Wednesday, April 09, 2008
Because I got high
The thing about using cannabis as a form of medicine is that, unlike something prescribed by a doctor, you have no idea of the dosage you should take. Over time, anyone experienced in this drug knows roughly how much to smoke in any one go, but of course that varies wildly according to individual tolerance, the strength and quality of the particular cannabis used and the desired effect of that particular strain, some sedating, some more uplifting. Throughout the years I've noticed that cannabis tends to have a different effect on me than it does to my friends who use it purely socially. It tends to take me longer to reach a point where I'm stoned, and I'm able to consume far more overall if I so choose. It's so noticeable that one friend claims to judge the quality of any given smoke by what it does to me. If I get so hugely floppy that I can't stand, aided by my laughing at myself til I fall over anyway, then that's good weed.
With no regulation or quality control indicating strength it's easy to get it slightly wrong. Which would be how I realised, only moments into today's death walk that I was in fact completely and totally fucked. What I'd judged a sufficient amount to provide pain control but no more, was in fact enough to make me wasted. The kind of stoned that involves that mysterious, almost involuntary giggling. At anything and everything.
I imagine I make quite the sight at the best of times staggering along these death walks. I know I must do because it's rare I can get through one without someone stopping and asking if I need help. Usually sprightly old ladies who speed past me then turn round. This afternoon I was staggering like a loose limbed, drunk, porn star. After a world record attempt for shagging the most men in one session ever.

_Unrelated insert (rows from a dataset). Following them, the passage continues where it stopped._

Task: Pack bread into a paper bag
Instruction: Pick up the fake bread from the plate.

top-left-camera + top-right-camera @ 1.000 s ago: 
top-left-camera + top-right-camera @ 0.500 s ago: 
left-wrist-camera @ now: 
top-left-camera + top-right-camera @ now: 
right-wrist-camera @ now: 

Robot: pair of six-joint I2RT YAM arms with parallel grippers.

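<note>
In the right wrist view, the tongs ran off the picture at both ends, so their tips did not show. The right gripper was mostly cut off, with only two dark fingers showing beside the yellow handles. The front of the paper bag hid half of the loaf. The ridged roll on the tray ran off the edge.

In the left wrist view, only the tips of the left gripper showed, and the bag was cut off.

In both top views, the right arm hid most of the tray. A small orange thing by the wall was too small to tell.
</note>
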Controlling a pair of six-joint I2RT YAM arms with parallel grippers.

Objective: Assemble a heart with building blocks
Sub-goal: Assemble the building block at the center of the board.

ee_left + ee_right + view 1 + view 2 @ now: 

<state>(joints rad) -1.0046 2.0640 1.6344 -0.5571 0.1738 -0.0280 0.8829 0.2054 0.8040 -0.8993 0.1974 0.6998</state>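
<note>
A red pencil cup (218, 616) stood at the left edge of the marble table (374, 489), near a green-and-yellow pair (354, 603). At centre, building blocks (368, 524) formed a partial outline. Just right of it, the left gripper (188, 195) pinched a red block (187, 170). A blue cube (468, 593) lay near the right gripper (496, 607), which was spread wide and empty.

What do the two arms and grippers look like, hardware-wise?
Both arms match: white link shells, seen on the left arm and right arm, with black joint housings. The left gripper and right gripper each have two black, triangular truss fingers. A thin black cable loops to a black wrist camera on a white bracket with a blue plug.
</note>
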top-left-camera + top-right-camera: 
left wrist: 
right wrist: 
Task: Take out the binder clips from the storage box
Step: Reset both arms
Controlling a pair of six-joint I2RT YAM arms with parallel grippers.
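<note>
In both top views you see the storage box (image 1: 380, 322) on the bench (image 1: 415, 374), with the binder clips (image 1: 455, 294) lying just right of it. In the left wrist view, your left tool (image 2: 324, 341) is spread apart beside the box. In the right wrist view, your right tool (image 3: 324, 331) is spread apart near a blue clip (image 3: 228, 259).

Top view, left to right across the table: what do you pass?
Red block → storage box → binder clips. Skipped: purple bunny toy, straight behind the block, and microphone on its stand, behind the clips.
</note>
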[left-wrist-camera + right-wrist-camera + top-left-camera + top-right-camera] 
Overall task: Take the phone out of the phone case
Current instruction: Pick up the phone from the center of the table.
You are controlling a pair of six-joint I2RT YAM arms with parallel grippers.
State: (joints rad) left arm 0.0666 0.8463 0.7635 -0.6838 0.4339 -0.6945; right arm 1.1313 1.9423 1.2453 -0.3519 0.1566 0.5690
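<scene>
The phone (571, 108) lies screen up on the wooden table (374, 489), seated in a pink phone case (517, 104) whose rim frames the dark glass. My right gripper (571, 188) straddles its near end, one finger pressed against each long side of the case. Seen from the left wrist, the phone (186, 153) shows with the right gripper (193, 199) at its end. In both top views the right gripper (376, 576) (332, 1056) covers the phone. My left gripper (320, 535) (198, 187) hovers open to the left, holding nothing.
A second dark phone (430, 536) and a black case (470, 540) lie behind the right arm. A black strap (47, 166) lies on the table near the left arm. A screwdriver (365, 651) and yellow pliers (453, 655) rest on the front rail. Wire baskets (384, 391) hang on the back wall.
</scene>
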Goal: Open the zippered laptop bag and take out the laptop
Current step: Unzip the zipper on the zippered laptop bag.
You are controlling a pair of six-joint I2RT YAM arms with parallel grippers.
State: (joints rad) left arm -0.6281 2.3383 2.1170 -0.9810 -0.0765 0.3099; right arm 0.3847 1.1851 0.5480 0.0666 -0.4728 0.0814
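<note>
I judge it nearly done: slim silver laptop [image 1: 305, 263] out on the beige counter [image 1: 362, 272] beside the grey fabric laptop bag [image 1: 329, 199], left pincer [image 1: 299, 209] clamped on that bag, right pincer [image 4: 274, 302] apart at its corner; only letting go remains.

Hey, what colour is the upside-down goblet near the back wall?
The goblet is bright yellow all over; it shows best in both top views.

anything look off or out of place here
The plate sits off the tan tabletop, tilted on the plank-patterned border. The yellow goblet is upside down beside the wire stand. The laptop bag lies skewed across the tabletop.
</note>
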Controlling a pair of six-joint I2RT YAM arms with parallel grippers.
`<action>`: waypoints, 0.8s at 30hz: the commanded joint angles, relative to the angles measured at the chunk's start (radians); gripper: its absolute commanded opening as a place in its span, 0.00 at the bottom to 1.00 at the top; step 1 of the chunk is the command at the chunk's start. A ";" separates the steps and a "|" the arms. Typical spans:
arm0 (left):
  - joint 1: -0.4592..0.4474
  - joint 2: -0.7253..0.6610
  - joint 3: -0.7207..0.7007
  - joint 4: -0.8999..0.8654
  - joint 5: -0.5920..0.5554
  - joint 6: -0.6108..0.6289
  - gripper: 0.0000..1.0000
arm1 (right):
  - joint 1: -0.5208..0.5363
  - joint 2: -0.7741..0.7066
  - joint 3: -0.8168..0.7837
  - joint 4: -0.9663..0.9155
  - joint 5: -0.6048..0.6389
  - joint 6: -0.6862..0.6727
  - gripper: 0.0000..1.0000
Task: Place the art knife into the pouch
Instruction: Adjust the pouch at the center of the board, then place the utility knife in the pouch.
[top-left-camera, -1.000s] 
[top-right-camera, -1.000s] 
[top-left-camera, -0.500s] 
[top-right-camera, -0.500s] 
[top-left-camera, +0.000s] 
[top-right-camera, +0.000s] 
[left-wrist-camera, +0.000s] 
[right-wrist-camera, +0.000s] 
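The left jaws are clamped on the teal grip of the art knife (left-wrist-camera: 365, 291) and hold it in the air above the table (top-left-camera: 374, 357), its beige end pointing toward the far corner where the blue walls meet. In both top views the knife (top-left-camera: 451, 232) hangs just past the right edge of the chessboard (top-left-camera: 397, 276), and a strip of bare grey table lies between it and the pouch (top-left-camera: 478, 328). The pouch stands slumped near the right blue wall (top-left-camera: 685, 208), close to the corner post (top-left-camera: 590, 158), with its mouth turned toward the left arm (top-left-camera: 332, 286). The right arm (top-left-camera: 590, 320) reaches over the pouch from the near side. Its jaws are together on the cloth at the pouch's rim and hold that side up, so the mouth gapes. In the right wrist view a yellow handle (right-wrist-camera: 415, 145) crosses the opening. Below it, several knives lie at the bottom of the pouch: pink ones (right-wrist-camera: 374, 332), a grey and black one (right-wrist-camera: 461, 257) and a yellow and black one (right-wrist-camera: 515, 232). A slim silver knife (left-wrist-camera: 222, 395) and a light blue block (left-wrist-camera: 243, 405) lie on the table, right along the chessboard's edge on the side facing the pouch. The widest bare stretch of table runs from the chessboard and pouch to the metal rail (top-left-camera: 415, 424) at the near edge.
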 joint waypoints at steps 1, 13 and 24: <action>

Ehlers Danlos Syndrome is hugely affected by hormones most noteably oestrogen and progesterone which rise and fall during a woman's menstrual cycle. Oestrogen tends to have a stabilising effect on collagen, but progestogens loosen it. Consequently at the times in the menstrual cycle that progesterone exceeds oestrogen females notice increased joint hypermobility and associated symptoms such as clumsiness and poor proprioception. It's worse in those who's hypermobility is caused by their collagen structure as opposed to caused by abnormalities in the actual joint structure itself. I have marked laxity at the best of times, but around the time of the month that I ovulate and in the run up to my period this is hugely increased.
Saturday should have given me warning I was going to be laxer than normal, but of course I ignored it. As usual. I wanted something from the cupboard under the sink. Simple enough but my proprioception was so off I smacked my head on the sink. Forwards and down. I was at least 6 inches out. And not a man's six inches. Red, on the other end of the phone said all she heard was that hollow thunk you get when bone hits inanimate object and an 'ow, fuck!' Immediately followed by a huge crash as I knocked the washing up over. She did raise the idea of concussion at the time, but I poo-poohed it. Until waking up from where I'd passed out on the sofa in a shivering heap. Then I conceded she could be on to something.
Today as I was walking I realised that I was so lax that each side of my pelvis was happily doing its own thing. Whilst a multi directional pelvis makes me a wow in the bedroom, it does little for my ability to stay upright. Throw the wrong amount of cannabis into the equation and not only am I having a spack attack, I'm finding the idea incredibly funny. I kept bursting into fits of giggles, worsened by my stoned minds ability to visualise how I must look to other people making me giggle even more.
The highlight was the horrifying moment the police community patrol car coming towards me slowed down so much I thought they were going to stop and how I was so blatantly stoned I would be able to do nothing but giggle. Which of course set me off again. Luckily the police have far better things to do that investigate a small, staggering, swaying, stoned person giggling like a fool on the side of the road in the middle of the afternoon.
I now have another two weeks of this to look forward to.